Frank London will also be the recipient of the first annual Shofar Award, the Festival’s effort to honor a musician for their significant contribution to Jewish music. “Frank is without par the most prolific composer, player, and bandleader on the international Jewish music scene,” says Shapiro. “Deeply rooted in klezmer, he has done more than anyone else to bend the genre in ways that connect across cultures. Thousands of people turn out to his concerts in Europe, and he is truly an American treasure. He is a force of energy that propels world Jewish culture forward as an integral part of world music. His musical output and soul embodies the Festival’s new Shofar Award.”
The JMF program includes events for a variety of interests. Carrying on a Festival tradition of allowing audiences to hear a live performance by one of the world’s stand-out cantors beyond their own congregations, Benzion Miller will perform on March 23. Miller is a Hasidic cantor who sings in a Brooklyn synagogue and presents the liturgy specific to the Bubover dynasty from which he descends. Festival director Shapiro poignantly first saw Miller perform at the renovated synagogue in the Polish small town of Bubov last summer. Though there are no Jews left in the town, the audience was packed with local people curious to hear the traditional Jewish liturgical music that first came from their town and has now reached a musical level on par with today’s top opera singers. This concert is a rare snapshot into the living tradition of Hasidic Brooklyn carried over from the Old World.
On the other side of the spectrum is Golem, New York’s klezmer folk-punk band playing the Rickshaw Stop on March 26. Unrequited love stories? Check. Drunken dances? Check. Warnings to future sons-in-law? Check. Dysfunctional families forcing kids to sell bagels on the street? Check. Golem’s sound evokes wisps of old-world elegance filtered through the successes and disappointments of new-world dreams. The new generation of Jewish musicians keeps traditions alive in a musical setting suited to the modern aesthetic.

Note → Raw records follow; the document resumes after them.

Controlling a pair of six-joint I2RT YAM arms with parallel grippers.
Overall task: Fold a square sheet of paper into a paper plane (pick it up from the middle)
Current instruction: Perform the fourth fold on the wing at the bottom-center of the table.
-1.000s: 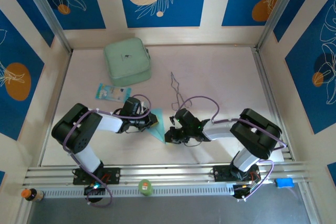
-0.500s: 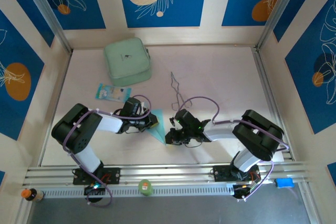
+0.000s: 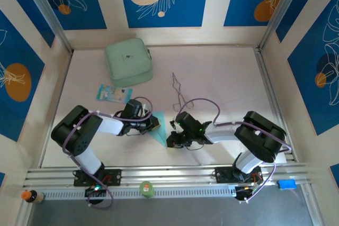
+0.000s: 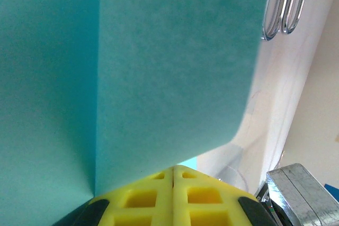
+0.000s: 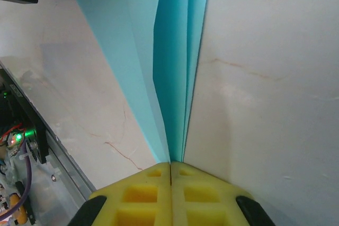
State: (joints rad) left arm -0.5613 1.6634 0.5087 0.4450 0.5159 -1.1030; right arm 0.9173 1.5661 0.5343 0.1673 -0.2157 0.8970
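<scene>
Worktop (image 3: 222,78) has plenty of bare room, and the mint-green case (image 3: 128,62) is well out of the way. The cyan paper plane (image 3: 160,129) sits between the two arms, near the front. The left claw (image 4: 173,169) is clamped on its wide end, the right claw (image 5: 170,162) pinched on the layered ridge. I'd go firm pinch, gentle pull apart, layers flush, so the crease runs straight without tearing.

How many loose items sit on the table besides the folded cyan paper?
3: mint-green rounded case at back left, small blue-and-white printed packet in front of it, metal tongs mid-table. Others may be hidden.
</scene>
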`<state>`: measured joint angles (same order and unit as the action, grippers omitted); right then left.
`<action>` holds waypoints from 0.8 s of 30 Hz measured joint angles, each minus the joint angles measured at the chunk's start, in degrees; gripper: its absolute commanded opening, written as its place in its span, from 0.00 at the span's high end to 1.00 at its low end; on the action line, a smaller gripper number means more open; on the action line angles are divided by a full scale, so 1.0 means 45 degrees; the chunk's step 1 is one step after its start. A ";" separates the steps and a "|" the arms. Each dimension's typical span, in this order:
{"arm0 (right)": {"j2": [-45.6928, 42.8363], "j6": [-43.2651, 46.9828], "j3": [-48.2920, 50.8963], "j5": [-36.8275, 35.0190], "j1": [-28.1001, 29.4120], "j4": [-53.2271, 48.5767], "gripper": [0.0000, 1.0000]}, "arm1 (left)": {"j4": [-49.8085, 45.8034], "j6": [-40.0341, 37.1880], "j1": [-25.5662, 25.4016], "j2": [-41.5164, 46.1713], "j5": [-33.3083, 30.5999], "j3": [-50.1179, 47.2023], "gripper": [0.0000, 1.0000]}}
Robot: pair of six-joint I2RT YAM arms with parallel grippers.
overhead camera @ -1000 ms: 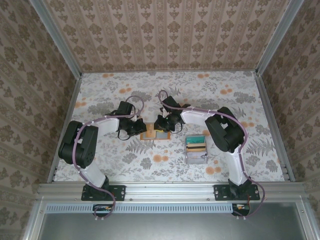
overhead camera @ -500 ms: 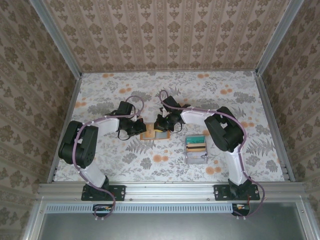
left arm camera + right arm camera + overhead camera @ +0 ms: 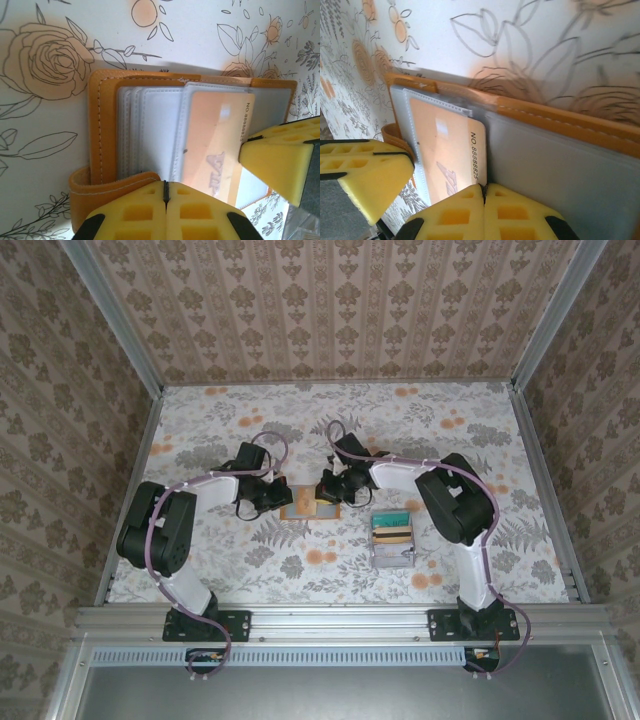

The Festival is rounded out with performances of late 1800s Yiddish theater songs by San Francisco Conservatory alum Heather Klein; Osvaldo Golijov’s The Dreams and Prayers of Isaac The Blind by The Bridge Players; Ladder of Gold, the new repertoire by Teslim, which draws on Turkish, Iraqi, Greek, Sephardic, and Mizrahi traditions; and Israel @ 60, a concert of work by contemporary Israeli composers in celebration of Israel’s 60th anniversary, featuring Israeli virtuoso marimba player and percussionist Chen Zimbalista.
“We believe in taking risks,” explains Shapiro. ““We encourage artists to think of new projects. And we pride ourselves on working with emerging artists, as much as world renowned artists.”